EXERCISE GOAL:
How many lines in the entries below contain "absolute"? Answer with the number only.

● ● ●

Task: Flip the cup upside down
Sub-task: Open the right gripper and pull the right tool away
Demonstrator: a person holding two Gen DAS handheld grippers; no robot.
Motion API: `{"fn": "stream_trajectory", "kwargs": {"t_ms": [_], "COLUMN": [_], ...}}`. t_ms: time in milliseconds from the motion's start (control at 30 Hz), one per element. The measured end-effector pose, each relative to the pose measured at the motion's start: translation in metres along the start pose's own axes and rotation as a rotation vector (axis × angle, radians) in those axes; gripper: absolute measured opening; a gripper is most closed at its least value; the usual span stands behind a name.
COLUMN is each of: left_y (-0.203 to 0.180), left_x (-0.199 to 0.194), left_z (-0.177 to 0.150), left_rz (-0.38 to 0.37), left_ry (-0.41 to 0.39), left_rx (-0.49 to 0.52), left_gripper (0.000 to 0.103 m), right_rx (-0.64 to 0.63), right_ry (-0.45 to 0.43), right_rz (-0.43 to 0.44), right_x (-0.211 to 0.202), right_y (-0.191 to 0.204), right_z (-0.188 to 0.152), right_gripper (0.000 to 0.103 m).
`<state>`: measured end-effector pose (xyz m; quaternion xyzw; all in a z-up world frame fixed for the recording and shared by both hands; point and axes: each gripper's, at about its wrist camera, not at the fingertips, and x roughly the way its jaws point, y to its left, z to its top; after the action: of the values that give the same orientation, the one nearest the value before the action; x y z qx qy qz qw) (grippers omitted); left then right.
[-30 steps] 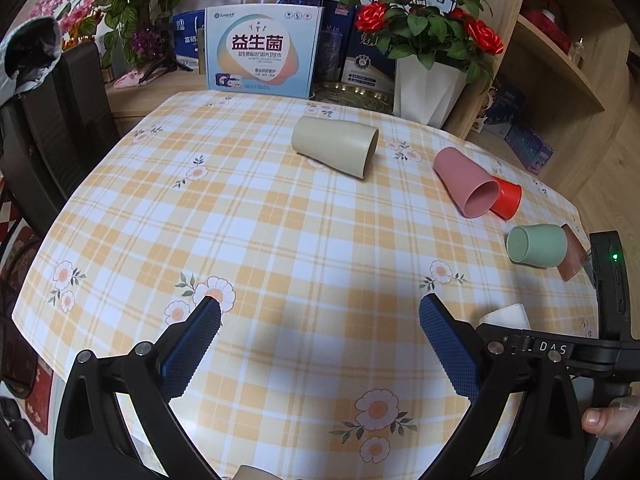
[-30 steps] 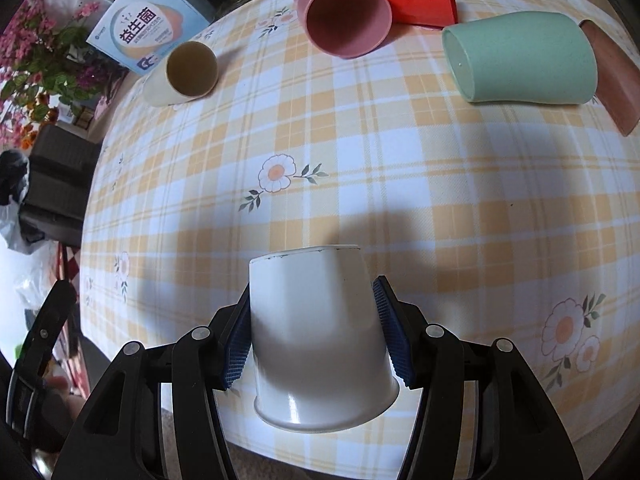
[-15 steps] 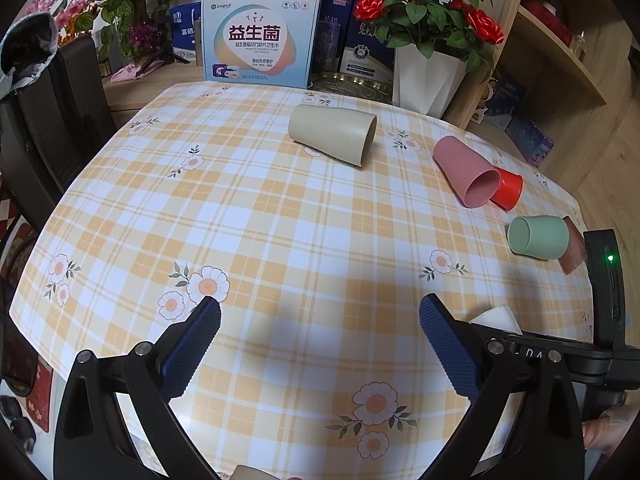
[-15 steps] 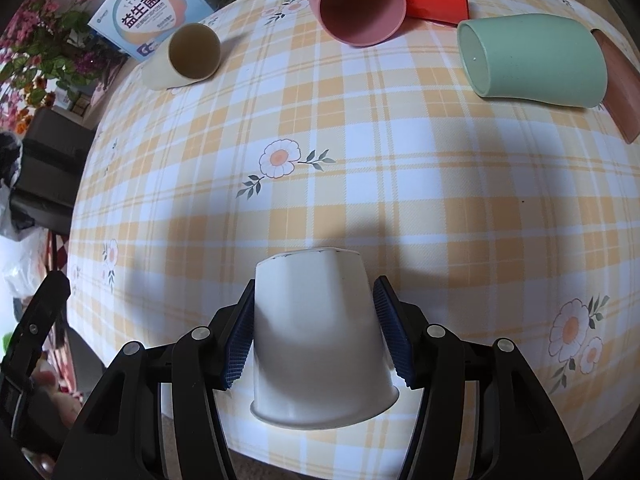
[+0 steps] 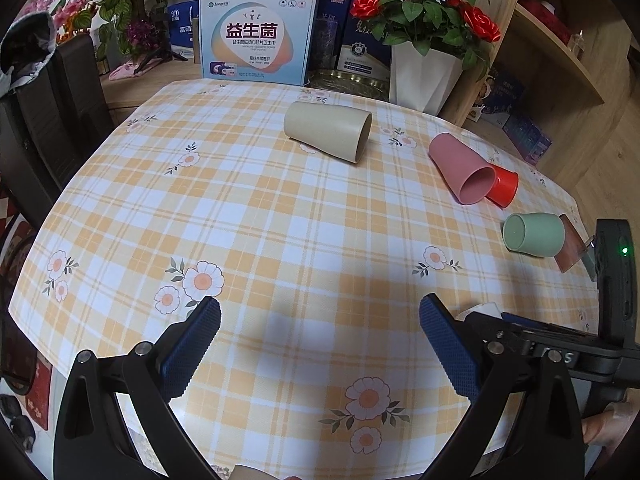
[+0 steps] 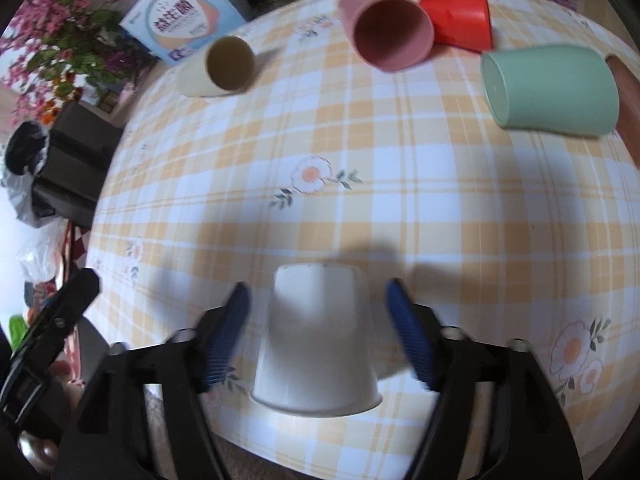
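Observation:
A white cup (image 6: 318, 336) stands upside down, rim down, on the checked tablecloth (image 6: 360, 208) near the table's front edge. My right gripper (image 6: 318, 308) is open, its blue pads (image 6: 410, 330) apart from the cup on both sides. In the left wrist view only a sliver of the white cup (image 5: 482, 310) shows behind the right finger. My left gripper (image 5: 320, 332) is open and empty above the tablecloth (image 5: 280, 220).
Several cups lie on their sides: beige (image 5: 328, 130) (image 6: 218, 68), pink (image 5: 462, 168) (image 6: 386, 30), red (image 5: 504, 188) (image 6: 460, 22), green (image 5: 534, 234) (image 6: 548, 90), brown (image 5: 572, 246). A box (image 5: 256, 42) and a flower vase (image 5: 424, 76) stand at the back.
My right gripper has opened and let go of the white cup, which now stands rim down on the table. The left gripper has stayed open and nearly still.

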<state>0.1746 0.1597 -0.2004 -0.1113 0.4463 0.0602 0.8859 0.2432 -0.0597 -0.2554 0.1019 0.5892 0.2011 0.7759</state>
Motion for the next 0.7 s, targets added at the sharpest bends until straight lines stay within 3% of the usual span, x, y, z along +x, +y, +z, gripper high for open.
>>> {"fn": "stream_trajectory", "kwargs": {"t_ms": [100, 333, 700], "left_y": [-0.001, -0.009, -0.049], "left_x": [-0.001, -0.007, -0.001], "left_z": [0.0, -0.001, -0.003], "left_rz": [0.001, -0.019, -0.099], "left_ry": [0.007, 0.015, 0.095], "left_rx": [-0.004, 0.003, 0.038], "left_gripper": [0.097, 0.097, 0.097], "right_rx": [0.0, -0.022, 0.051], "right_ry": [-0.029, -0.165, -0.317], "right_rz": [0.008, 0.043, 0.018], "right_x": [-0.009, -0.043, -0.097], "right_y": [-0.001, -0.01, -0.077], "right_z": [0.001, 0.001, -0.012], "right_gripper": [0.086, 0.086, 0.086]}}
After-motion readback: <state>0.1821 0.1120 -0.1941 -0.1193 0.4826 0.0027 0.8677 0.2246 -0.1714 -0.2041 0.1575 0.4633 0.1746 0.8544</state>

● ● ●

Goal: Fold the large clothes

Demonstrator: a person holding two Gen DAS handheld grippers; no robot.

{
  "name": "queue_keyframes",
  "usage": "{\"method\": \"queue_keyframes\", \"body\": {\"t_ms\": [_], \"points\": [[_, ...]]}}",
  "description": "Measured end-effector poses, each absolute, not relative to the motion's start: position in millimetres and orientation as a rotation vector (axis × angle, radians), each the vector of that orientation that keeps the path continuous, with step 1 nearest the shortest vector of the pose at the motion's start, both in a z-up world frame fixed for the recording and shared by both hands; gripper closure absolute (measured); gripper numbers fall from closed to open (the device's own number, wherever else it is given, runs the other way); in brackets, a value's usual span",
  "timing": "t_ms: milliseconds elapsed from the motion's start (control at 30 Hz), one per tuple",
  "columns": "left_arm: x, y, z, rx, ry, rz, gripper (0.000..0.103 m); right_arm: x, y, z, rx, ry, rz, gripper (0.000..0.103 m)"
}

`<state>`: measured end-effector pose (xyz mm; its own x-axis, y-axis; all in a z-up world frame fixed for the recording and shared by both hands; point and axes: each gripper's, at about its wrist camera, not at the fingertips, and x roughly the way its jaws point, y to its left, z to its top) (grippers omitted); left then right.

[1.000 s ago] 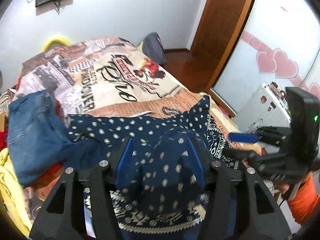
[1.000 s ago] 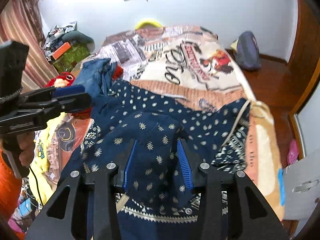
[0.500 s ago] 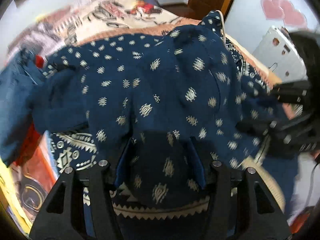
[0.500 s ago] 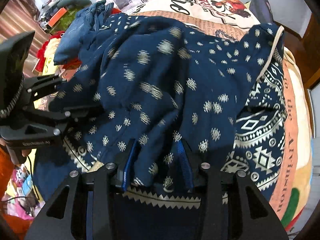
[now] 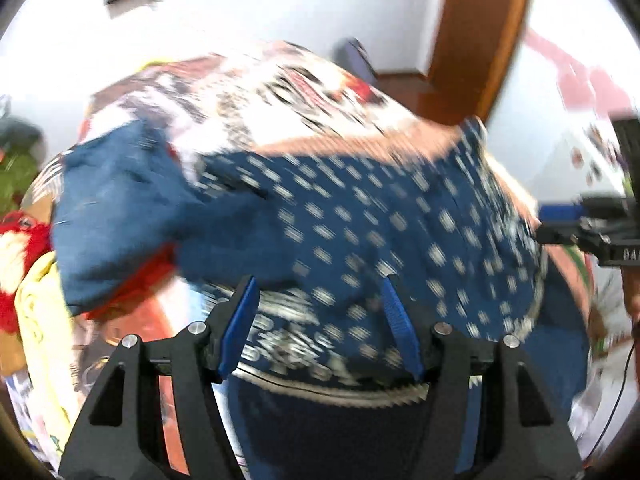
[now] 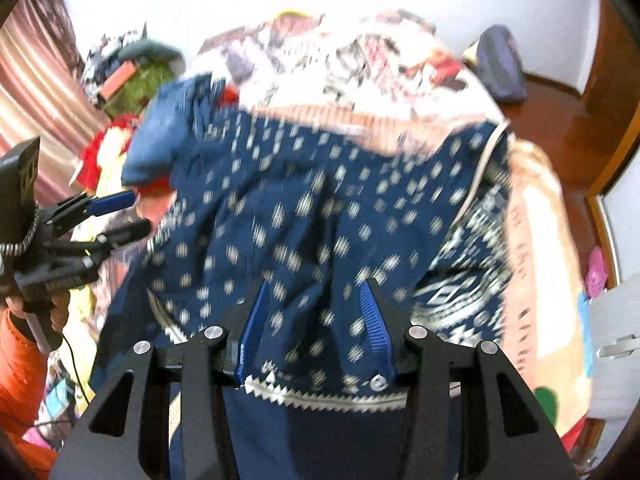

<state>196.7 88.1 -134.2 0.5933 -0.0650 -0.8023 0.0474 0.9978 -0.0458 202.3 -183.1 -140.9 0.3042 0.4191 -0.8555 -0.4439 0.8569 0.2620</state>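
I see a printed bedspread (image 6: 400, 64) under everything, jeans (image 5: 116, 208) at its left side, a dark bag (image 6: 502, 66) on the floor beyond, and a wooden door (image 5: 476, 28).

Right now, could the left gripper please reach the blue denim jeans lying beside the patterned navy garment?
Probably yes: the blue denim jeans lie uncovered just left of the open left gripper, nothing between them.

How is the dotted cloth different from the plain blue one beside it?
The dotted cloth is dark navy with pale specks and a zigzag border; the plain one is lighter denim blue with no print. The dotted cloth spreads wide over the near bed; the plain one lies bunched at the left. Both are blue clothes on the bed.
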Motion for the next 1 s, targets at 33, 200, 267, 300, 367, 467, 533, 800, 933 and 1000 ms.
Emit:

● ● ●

RESULT BELOW:
2